Peripheral arterial occlusive disease of the lower extremities is not a frequent primary cause of mortality; however, it is an important cause of morbidity and an adverse prognostic indicator among the elderly (13). Intermittent claudication is the initial symptom of peripheral arterial occlusive disease of the lower extremities in most patients. Several other conditions can simulate intermittent claudication caused by peripheral arterial occlusive disease; hence, after preliminary physical examination and often after color Doppler ultrasonography, arteriography is indicated for the purposes of defining the anatomy, evaluating the severity of disease, assessing the distal circulation, and identifying unsuspected lesions (14).

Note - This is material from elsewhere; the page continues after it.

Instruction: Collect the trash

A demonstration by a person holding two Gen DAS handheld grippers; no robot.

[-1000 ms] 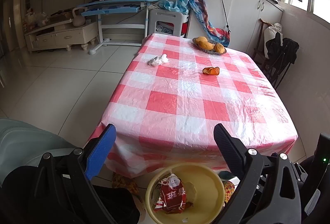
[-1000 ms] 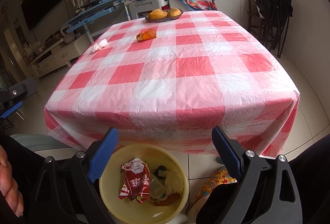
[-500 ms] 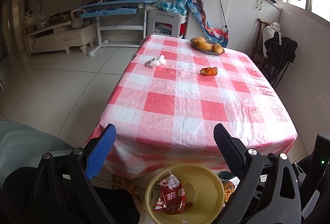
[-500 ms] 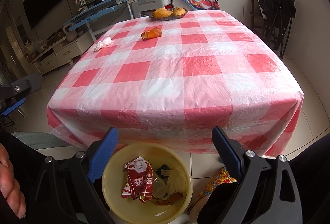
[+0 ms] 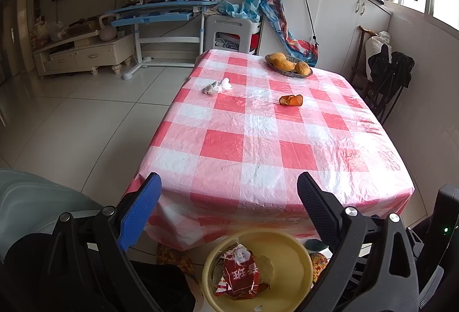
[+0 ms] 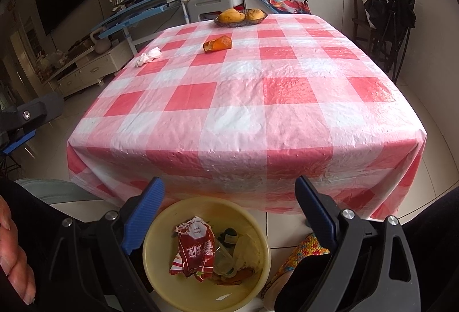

Catheter-based DSA has remained the standard of reference for the evaluation of peripheral ischemia. Nevertheless, given the invasiveness, cost, and frequency of complications of DSA, a noninvasive alternative technique for evaluating atherosclerosis, stenosis, and occlusion in patients with peripheral arterial disease would be of clinical value.

The usefulness of spiral CT for demonstrating vascular diseases has been well documented since its introduction in the early 1990s. Throughout the world, CT angiography has replaced catheter-based angiography for clinical assessment of the aorta and its branches (15,16). Nevertheless, because of the limitations in scanning speed, imaging of the entire runoff with sufficient spatial resolution was not possible with single-section spiral CT scanners (1719).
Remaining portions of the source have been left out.